### Items from a data source
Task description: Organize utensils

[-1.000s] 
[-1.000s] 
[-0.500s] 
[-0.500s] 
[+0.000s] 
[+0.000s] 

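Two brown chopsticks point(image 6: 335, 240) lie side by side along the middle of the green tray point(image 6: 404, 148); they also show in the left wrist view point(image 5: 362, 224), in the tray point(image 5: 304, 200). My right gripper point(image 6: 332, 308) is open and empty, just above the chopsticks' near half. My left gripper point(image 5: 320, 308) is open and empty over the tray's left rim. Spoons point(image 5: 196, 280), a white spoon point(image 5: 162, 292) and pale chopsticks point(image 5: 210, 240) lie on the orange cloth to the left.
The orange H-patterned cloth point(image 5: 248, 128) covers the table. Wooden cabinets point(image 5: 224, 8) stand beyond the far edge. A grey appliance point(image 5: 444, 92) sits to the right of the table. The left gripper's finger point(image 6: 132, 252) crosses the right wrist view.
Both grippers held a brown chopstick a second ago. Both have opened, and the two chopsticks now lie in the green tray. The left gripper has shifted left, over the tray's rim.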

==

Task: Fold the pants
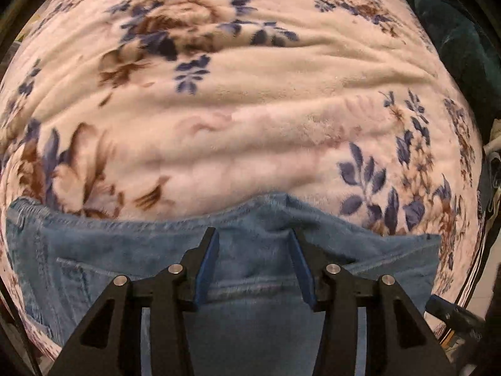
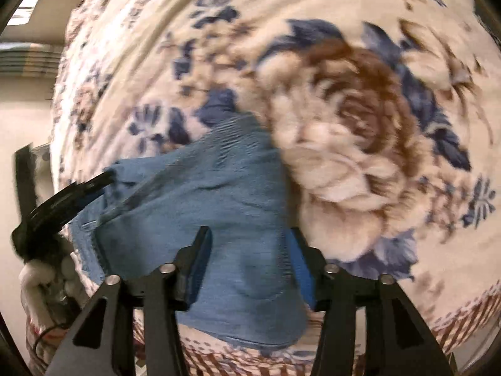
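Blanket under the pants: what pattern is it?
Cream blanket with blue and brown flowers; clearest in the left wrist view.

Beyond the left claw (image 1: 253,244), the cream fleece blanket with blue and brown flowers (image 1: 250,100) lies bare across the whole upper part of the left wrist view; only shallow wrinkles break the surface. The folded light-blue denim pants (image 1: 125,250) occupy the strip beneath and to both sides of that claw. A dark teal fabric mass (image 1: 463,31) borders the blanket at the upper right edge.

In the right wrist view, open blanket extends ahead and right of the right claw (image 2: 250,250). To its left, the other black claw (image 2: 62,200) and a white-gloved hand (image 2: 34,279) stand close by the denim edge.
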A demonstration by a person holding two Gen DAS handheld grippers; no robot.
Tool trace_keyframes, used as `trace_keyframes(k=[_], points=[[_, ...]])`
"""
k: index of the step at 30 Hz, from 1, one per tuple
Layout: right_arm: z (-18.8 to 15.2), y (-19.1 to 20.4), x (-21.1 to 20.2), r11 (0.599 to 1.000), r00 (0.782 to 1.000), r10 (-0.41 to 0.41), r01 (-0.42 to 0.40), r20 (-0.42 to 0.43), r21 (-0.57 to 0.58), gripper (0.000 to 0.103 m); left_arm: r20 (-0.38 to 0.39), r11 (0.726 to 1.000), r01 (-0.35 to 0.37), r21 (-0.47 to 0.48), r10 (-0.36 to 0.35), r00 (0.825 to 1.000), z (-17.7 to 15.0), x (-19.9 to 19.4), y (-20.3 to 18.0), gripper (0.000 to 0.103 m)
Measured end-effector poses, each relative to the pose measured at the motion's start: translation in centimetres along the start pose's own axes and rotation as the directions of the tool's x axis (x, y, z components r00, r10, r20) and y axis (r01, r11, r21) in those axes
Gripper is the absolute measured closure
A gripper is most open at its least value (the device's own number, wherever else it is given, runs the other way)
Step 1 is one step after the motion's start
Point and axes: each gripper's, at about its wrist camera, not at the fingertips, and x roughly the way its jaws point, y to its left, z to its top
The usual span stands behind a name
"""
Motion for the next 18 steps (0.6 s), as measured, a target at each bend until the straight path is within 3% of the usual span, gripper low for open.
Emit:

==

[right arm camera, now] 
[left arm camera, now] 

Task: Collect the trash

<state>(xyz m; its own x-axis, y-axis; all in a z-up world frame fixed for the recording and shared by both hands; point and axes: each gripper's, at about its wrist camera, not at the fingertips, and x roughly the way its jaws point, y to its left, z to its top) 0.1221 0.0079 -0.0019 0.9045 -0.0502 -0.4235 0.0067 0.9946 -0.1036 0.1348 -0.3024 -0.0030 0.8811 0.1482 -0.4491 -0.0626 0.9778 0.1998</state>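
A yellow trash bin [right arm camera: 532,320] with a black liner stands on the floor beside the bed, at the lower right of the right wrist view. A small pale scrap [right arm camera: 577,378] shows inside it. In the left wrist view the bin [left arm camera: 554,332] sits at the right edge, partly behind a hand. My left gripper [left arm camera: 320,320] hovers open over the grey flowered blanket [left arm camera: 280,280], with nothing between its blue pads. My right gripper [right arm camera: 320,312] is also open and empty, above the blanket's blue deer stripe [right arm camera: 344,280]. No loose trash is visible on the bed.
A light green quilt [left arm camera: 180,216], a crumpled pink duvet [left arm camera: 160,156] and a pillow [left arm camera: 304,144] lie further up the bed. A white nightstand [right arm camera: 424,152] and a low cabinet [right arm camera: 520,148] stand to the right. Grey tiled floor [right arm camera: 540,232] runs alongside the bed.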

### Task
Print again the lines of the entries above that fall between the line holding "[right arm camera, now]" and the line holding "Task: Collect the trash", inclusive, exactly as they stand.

### Response area
[right arm camera, now] 
[left arm camera, now] 

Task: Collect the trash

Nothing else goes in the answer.